Er rang keuchend nach Luft und strampelte mühsam die Bettdecke zur Seite; seine Schläfen pochten. Dann setzte er sich auf, blinzelte in das schwache Licht, das aus dem Gemeinschaftsraum der kleinen Wohnung kam, und schluckte schwer. Sein Mund war völlig ausgetrocknet, und er verspürte einen Geschmack wie nach Eisenspänen, und seine Füße fühlten sich fremd an, als gehörten sie nicht zu ihm. Sein Nachtgewand war um die breite Brust herum zwar völlig durchnässt, aber der Ärmel war teilweise noch trocken, sodass er sich das Gesicht damit abwischen konnte. Als Herm aufstand, begann sich das Zimmer um ihn zu drehen, und er hätte sich beinahe wieder hingesetzt.
Schließlich hörte er auf zu zittern, und sein Herzschlag verlangsamte sich zu einem normaleren Rhythmus. Er blickte auf Katherine, die seit mehr als zehn Jahren seine Frau war; seine Unruhe hatte sie noch nicht geweckt. Im Dämmerlicht sah Herm, wie sich ihr dunkles Haar über das Kissen ausbreitete, er konnte auch die Wölbung ihrer Stirn und die Linie ihres Mundes unter der kräftigen Nase erkennen. Zum wiederholten Male fragte er sich, wie eine so schöne Frau einen unscheinbaren Kerl wie ihn hatte heiraten können. Es war ihm ein Rätsel, aber gewiss lag es nicht an seinem Reichtum – er war nicht reich – oder an der zweifelhaften Ehre, dass er der Senator von Cottman IV war, wie die Terranische Föderation seinen Heimatplaneten Darkover bezeichnete. Er musterte seine Gattin, ließ die Gedanken ein wenig schweifen und spürte, wie eine relative Ruhe über ihn kam.

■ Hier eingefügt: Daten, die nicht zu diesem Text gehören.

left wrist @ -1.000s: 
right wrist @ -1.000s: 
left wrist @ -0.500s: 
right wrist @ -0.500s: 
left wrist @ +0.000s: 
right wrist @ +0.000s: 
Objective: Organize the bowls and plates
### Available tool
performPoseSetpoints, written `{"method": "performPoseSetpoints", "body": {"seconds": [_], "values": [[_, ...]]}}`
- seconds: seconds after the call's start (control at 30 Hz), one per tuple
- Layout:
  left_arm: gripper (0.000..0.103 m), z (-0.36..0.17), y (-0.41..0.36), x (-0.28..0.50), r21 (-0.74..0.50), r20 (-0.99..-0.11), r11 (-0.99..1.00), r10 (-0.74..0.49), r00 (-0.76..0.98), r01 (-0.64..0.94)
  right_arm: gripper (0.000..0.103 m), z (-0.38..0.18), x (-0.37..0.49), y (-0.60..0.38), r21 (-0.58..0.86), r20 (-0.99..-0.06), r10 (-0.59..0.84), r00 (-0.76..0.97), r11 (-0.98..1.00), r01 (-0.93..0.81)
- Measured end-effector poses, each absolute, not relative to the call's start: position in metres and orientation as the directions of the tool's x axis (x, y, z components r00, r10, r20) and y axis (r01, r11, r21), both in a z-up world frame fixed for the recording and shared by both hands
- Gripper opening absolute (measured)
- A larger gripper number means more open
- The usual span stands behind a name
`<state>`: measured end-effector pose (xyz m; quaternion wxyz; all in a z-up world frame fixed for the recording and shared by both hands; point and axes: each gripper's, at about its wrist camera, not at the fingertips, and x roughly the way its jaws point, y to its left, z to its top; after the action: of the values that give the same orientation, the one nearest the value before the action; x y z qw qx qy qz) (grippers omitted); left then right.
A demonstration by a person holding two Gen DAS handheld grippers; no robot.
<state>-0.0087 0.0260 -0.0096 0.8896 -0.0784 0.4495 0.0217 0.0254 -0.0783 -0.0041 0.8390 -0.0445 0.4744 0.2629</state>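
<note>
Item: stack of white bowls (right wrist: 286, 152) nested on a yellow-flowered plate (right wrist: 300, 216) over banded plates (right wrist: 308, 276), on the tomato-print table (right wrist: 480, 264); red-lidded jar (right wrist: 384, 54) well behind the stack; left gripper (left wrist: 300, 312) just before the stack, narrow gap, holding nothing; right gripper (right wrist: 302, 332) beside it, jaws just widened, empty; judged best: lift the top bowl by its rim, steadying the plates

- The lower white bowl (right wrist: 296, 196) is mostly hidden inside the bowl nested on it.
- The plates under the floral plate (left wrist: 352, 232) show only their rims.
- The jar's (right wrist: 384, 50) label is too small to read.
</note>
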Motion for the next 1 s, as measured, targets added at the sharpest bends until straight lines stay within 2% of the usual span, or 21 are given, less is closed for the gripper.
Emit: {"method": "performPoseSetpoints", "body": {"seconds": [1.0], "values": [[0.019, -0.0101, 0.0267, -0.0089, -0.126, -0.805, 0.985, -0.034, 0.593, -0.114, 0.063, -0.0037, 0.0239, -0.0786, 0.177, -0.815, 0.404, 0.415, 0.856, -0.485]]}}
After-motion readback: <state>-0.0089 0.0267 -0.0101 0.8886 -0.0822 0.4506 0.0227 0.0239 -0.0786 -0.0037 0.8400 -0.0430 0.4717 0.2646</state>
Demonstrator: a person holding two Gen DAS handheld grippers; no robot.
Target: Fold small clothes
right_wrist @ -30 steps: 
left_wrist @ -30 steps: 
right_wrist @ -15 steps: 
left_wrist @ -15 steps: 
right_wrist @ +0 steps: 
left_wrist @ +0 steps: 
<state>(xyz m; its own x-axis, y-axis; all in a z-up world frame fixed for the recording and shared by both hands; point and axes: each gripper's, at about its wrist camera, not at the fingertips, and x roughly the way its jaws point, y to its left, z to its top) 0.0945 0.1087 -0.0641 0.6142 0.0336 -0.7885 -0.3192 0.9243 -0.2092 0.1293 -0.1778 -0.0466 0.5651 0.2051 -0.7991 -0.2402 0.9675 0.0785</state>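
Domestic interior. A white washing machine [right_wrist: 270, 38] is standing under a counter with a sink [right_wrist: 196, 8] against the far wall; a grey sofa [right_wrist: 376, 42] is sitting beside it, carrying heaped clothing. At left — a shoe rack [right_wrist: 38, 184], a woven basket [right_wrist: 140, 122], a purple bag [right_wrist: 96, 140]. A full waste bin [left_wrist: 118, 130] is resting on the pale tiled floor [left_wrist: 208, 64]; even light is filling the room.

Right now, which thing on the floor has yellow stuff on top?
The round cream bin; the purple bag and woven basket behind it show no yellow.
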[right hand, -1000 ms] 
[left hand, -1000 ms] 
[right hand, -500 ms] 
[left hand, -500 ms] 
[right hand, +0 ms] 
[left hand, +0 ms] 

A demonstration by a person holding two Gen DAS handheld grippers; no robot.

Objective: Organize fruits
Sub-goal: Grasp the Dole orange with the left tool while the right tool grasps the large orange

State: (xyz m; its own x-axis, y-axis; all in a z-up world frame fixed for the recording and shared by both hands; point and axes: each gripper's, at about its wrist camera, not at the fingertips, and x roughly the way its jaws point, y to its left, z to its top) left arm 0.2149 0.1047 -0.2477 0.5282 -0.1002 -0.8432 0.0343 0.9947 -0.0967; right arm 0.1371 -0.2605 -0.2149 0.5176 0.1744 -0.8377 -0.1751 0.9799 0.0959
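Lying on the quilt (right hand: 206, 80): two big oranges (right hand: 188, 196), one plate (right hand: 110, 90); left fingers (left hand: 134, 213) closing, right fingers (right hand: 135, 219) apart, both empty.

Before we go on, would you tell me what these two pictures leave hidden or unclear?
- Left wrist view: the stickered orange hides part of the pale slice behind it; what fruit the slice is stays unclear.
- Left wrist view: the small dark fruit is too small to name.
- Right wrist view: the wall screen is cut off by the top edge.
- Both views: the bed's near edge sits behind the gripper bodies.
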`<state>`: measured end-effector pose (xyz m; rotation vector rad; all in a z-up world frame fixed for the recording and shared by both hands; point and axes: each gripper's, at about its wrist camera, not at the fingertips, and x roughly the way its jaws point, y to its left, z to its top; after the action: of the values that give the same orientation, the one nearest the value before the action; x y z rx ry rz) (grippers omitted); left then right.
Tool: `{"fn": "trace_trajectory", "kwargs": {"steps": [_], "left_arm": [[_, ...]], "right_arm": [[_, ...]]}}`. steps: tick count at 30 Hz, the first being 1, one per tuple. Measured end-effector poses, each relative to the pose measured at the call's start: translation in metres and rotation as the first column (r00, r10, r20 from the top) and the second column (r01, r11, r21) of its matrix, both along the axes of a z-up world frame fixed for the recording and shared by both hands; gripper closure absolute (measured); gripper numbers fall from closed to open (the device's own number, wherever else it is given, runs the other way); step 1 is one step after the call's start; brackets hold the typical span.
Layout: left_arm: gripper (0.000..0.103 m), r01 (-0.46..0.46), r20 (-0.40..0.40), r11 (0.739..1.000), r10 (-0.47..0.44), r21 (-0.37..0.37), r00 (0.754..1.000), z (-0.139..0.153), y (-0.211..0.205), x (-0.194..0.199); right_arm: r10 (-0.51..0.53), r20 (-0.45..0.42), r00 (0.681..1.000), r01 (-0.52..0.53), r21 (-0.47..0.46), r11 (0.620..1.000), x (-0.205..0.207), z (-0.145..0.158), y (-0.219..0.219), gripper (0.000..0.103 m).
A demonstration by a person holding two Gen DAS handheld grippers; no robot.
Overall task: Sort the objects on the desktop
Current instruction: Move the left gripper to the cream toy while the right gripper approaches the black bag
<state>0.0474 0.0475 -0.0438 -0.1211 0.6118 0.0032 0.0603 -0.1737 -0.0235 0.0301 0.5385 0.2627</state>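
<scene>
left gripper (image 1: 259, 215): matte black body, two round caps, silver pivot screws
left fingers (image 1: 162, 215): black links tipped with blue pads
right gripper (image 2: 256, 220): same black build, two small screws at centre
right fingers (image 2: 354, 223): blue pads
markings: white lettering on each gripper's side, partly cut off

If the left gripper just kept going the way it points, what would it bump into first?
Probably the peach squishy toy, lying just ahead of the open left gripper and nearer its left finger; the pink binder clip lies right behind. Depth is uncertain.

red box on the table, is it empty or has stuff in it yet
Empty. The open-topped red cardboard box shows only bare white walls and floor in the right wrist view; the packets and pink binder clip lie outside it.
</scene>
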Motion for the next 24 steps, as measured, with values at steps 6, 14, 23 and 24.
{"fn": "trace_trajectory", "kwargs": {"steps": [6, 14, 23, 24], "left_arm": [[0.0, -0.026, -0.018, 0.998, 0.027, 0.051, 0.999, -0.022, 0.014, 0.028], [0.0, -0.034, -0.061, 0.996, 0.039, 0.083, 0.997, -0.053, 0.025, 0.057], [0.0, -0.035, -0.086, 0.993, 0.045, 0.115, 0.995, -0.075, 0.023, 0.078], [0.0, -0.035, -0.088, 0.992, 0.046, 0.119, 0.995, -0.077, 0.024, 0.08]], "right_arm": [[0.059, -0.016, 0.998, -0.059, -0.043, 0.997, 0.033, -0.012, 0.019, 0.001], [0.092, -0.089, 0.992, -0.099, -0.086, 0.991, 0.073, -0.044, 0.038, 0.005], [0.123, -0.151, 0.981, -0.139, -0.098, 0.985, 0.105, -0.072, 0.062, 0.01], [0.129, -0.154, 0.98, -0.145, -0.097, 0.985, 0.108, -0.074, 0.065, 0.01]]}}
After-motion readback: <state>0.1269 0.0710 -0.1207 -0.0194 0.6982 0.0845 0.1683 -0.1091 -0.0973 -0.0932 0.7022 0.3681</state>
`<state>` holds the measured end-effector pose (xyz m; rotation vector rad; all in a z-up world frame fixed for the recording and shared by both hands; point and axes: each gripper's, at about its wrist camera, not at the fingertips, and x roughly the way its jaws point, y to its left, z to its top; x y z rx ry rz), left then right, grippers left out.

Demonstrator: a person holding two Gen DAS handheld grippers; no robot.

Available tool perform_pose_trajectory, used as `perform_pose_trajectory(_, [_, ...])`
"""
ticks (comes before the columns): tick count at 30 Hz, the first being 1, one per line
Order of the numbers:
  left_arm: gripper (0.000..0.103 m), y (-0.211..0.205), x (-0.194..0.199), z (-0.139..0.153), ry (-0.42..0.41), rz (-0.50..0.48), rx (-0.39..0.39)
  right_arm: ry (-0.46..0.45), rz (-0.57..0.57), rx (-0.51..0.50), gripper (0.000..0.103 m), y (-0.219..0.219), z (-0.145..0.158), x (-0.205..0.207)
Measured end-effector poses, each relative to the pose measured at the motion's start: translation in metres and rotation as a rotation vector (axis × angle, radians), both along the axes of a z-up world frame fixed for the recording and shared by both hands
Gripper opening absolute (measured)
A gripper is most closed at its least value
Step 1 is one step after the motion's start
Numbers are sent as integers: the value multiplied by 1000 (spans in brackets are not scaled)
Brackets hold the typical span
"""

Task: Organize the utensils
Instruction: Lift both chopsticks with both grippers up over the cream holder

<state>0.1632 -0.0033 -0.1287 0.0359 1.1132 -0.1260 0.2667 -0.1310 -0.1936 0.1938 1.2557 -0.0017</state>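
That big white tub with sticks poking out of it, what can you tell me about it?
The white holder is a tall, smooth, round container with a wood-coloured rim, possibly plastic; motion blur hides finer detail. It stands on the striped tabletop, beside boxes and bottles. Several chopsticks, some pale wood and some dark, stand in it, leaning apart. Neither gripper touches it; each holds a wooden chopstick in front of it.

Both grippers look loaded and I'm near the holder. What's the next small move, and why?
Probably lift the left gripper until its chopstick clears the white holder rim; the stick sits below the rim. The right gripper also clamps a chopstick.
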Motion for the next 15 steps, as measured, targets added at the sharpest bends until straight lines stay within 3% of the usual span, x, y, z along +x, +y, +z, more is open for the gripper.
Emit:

Herm wusste, er würde so bald nicht wieder einschlafen können, deshalb stand er auf und schlich so leise und vorsichtig wie möglich aus dem Schlafzimmer, um Katherine nicht zu stören. Er spähte hinter die dünne Trennwand zwischen ihrem Schlafbereich und dem ihrer beiden Kinder und stellte fest, dass sie ebenfalls noch schliefen. Dann tappte er über die schäbigen Fliesen in die kleine Nahrungszubereitungszone und öffnete den Kühlschrank. Die Saftkaraffe war kalt, als er sie berührte, und er hatte das Verlangen, sie sich direkt an den Mund zu setzen. Erst als er sie in der Hand hielt, bemerkte er, dass er noch immer leicht zitterte. Er zwang sich, ein Glas zu suchen, und goss etwas von der gelben Flüssigkeit hinein.
Dann trank er das Glas auf einen Zug halb leer und spülte mit dem säuerlichen Aroma des Saftes den hässlichen Geschmack von seiner Zunge. Die kalte Flüssigkeit traf seinen Magen wie ein Faustschlag, und für einen Augenblick hatte er das Gefühl, Säure geschluckt zu haben. Dann war diese fürchterliche Empfindung vorbei, auch wenn sein Magen noch eine kleine Weile protestierte. Er wusste, es war nur Einbildung, aber er vermeinte zu spüren, wie der Zucker im Saft in seinen Blutkreislaufeindrang. Während er tief ein- und ausatmete, zitterte er am ganzen Leib, abgekühlt nun, nachdem er kurz zuvor noch vor Hitze geglüht hatte.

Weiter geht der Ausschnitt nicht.